You'll also need to dress for quickly changing temperatures -- think layers. And be sure you know if water is available where you're heading. A good regional hiking book with area trails is a great investment.

More difficult hikes offer a sense of accomplishment. McGregor and her spouse do "extreme" hikes, requiring intense boulder scaling that engages the mind as well as the body. For extra adventure and challenge, you can backpack.

Equipment: You'll need a good pair of hiking boots, a backpack (to carry water and supplies), and possibly a walking stick.

Pros: Hiking is a great leg, ab, and butt workout, and it helps build cardio endurance. A 150-pound woman can burn 200-plus calories hiking 30 minutes.

Cons: Unless you live near hiking territory, this is generally a weekend-only activity. Try walking, jogging, or another activity for your weekday workouts.

Kayaking

Kayaking is primarily an upper-body sport, but it also works the muscles of the center of your body, back, and stomach.

In fact, "many beginner kayakers fatigue early because they rely mostly on their arms rather than their core," says Brian Clark, a kayaking enthusiast and residence life management area coordinator at Roanoke College in Salem, Va.

Beginners should start by taking a class or clinic in a pool or flat-water location.

"You'll learn how to roll the kayak, paddling technique, read the river and what to do for problems like getting pinned against rocks," says John Benson, director of the Sewanee Outing Program at Sewanee, the University of the South, in Tennessee.

To prepare your body for kayaking, pay attention to working out your shoulders, abs, and lower back. It's also important to work on your flexibility, Clark says. Pilates and yoga are helpful for this.

Equipment: A kayak, a helmet, a, personal flotation device, and safety gear such as throw ropes. A neoprene or wet suit is good to have in cooler weather.

Pros: If you love the water, kayaking is a fun and scenic way to work out.

Cons: Equipment is expensive, and you need training before you hit the water on your own.

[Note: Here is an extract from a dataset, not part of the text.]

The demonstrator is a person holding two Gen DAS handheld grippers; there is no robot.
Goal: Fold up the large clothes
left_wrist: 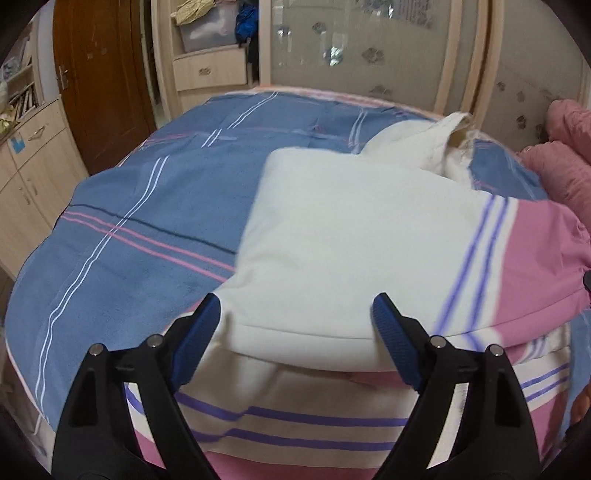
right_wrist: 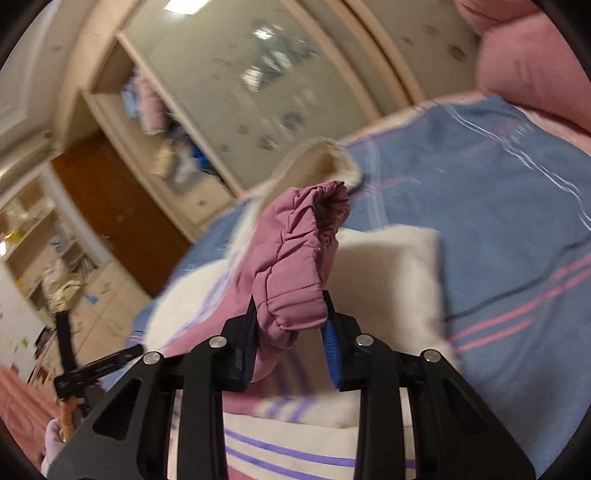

For most of us, this is a weekend-only activity.

Originally published April 8, 2005.
Updated March 2007.


SOURCES: Archives of Internal Medicine, October 25, 1999. Robin Stuhr, director, Women's Sports Medicine Center, New York's Hospital for Surgery, New York. Tonya Laffey, founder, MTB Chick Racing, Longmont, Colo. Sheri McGregor, author, 60 Hikes Within 60 Miles: San Diego. Brian Clark, residence life management area coordinator, Roanoke College, Salem, Va. John Benson, director, Sewanee Outing Program, Sewanee, the University of the South, Tennessee.